SJ, which continued throughout the Fault Lines experiment as I was just the managing editor and wanted the unpaid but brilliant, hard-working, dedicated and long-suffering writers to be the stars without having to suffer my shadow, remained my place to express the same lefty liberal thoughts as before, which were no longer particularly lefty. As the progressive left found new cliffs to leap off, my adherence to liberal principles became more reasonable, more rational.

In the old blog days, we used to link back and forth regularly, spreading each other’s words across a then-vibrant blawgosphere. That’s largely gone now. Blog posts took more words and effort to write and read than a twit, and required something that few really wanted to endure: thought. But I stuck it out, perhaps missing the memo that SJ should fade away.

It’s not entirely clear to me why a post will break out into the wild, but it happens. And people show up here in response to one post. Some show up to fight, what I call daytrippers who understand nothing about SJ, and after getting spanked, inform me that they’re leaving and never coming back. Others choose to stick around because they find the hotel bar, if not exactly decorated to their personal taste, not sufficiently tacky to drive them away.

Among the principles I try to live up to are free speech and tolerance*. Many of the more conservative or ideologically-inclined commenters here want to engage in reasoned disagreement, but aren’t tolerated. Many of you disagree with me. I disagree with you, too, at times, but that’s not a bad thing. Here, I try to give reasons, not just conclusions, although this blawg, to me, is an ongoing discussion, so posts are to be read in conjunction with those that came before them. Read just one post and you’re unlikely to “get” where I’m coming from.

The point is that I try to tolerate a broad array of views in the comments, with certain provisos. Don’t be violent. Don’t be overtly racist or sexist (you wouldn’t believe how many comments get trashed for this). Don’t mislead about law. Stay reasonably on topic. Don’t assume an ideological faith and work from there. This has caused more progressives than others to flee SJ, as their comments are predicated upon blind faith in ideology that fails to bear up to scrutiny.

The reason comments, as PseudonymousKid noted, “draw so many conservatives” is that they aren’t shunned here for disagreeing with me. And, indeed, they often have something valuable to offer to the conversation. Contrary to popular belief, not everybody wants to wallow in a cesspool of validation. Echo chambers get boring and many of us take no comfort in insipid agreement. And conservative voices aren’t necessarily wrong, just as liberal voices aren’t always right.

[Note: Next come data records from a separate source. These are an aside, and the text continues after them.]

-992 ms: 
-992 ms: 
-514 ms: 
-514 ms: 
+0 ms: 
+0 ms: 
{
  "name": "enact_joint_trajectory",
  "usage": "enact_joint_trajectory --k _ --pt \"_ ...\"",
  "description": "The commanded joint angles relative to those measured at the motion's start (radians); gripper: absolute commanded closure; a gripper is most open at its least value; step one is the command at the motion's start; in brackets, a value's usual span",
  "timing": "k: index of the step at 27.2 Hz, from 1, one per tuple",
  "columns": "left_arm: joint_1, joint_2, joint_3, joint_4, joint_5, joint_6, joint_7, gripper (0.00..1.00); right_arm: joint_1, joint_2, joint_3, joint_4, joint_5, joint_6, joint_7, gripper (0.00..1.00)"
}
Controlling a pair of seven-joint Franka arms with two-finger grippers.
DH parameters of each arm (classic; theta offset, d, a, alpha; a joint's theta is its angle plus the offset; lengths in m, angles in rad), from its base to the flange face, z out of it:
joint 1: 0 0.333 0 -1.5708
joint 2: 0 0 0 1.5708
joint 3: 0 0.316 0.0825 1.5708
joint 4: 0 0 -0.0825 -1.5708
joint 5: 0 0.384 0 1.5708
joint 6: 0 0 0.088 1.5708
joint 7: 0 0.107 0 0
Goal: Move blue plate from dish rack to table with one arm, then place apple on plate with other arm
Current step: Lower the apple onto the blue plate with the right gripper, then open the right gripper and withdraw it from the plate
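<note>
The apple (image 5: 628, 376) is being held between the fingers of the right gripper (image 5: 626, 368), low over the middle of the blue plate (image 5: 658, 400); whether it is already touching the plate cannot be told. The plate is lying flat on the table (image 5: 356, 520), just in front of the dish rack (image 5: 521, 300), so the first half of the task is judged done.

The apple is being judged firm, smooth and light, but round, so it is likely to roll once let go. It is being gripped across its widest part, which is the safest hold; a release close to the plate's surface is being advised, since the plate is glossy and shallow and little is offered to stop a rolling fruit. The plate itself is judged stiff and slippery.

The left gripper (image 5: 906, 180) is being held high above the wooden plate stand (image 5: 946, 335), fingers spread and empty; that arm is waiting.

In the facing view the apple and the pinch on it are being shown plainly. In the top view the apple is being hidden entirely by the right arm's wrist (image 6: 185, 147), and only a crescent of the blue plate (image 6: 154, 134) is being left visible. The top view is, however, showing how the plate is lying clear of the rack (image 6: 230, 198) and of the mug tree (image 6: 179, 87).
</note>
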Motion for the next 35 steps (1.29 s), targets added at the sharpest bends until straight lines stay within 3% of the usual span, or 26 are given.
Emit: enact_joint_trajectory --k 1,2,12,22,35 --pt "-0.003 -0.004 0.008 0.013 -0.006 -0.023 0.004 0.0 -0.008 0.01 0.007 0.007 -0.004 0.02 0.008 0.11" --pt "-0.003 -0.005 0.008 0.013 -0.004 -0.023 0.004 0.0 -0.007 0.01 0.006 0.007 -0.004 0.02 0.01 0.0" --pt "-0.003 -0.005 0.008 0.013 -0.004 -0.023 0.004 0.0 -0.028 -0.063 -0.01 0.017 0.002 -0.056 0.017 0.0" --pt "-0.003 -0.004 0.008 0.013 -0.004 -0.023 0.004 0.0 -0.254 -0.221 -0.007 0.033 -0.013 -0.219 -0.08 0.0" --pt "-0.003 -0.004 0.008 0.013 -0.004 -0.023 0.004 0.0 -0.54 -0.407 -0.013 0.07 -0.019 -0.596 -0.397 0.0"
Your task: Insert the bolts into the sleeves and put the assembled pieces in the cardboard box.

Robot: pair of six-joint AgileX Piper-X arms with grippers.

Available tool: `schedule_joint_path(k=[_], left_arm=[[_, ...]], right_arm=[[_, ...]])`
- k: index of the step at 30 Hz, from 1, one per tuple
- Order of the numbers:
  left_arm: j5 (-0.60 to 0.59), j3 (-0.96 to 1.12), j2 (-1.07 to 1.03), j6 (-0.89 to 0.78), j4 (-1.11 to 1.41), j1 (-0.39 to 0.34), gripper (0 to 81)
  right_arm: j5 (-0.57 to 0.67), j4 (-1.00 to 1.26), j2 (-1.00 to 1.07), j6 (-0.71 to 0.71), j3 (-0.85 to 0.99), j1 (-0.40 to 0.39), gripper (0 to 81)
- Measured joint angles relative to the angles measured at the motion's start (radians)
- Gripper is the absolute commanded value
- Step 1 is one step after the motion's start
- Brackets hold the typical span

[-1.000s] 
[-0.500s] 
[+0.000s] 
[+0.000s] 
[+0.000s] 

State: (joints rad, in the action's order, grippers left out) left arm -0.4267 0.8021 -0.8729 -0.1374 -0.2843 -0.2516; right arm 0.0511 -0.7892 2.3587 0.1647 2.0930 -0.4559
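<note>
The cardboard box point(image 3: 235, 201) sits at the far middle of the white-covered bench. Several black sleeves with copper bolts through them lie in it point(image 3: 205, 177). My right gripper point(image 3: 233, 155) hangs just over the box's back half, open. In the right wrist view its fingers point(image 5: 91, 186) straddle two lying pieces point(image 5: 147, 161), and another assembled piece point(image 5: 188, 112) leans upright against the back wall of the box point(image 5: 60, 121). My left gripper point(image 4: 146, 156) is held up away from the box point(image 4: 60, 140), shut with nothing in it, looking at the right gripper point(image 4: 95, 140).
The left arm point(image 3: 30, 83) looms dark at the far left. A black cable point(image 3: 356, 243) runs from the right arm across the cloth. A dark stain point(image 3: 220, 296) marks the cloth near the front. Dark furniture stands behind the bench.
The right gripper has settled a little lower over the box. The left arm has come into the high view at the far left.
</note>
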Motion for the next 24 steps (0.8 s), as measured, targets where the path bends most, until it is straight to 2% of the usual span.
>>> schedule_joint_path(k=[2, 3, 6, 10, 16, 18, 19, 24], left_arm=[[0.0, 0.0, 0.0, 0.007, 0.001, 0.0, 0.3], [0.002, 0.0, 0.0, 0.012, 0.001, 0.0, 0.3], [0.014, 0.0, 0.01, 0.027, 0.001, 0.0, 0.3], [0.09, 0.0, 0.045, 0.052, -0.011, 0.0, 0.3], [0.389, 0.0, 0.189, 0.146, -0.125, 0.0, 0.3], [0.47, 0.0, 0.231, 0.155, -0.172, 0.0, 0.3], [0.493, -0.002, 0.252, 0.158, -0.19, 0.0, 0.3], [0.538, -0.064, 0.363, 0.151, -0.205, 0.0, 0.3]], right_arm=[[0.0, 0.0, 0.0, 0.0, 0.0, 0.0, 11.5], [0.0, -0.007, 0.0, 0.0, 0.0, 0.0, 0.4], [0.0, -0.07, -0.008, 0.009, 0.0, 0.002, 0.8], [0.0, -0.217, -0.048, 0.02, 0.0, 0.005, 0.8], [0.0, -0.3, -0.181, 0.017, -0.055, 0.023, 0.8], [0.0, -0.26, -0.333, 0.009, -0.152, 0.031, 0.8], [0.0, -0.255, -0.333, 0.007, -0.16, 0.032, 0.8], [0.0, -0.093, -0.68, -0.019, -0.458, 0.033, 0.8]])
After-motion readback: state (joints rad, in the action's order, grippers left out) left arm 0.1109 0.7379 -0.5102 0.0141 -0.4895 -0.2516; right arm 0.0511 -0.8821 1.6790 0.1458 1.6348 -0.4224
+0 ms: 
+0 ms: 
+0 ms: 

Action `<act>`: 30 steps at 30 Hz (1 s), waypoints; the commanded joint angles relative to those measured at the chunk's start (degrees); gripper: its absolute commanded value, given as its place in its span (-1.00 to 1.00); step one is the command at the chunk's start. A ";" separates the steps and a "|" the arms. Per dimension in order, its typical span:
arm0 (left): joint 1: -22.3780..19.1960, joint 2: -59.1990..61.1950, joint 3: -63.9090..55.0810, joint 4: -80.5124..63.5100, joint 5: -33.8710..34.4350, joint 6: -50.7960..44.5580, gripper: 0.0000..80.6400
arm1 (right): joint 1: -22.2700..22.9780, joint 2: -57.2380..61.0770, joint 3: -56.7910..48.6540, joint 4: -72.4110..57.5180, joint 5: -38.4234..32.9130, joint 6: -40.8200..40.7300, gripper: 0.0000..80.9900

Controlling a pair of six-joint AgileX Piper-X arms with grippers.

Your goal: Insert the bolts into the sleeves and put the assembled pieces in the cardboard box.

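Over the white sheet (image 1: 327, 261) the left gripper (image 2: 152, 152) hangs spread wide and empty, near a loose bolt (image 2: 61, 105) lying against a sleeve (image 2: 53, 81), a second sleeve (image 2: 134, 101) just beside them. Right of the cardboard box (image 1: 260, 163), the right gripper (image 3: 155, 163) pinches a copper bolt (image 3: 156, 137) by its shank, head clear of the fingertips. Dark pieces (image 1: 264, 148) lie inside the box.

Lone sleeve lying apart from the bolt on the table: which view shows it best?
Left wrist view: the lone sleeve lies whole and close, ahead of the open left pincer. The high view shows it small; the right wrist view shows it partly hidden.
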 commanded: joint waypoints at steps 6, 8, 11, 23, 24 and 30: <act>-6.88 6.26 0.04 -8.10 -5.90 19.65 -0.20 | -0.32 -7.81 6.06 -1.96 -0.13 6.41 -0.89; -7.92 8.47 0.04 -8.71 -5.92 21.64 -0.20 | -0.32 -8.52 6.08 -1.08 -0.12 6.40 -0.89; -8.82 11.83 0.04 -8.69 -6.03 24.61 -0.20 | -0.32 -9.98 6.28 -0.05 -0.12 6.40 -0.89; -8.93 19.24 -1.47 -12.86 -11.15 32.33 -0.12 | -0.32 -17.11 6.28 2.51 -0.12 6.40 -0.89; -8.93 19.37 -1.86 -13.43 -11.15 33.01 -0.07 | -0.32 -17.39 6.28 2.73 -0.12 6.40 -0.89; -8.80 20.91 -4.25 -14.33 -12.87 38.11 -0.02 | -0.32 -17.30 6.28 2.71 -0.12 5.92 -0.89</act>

Some will read this and call bullshit on me, contending that I can’t handle disagreement because they disagree and I didn’t rub their tummy, admit my heresy and beg for their forgiveness. Others will see that I have no problem with disagreement, but either didn’t find them persuasive or found them to be blithering idiots or insufferable assholes. And since it’s my hotel bar, I get to throw out anybody I damn well please.

As I won’t throw you out for failing to adhere to any ideological orthodoxy, grab a seat and have a beverage of your choosing. If this is the last liberal bastion to welcome conservatives to the bar, so be it. And should it get out of hand, as it has from time to time, I ring last call and mop up the mess.

*My tolerance policy is that if you piss me off, you crossed the line. It is arbitrary and capricious.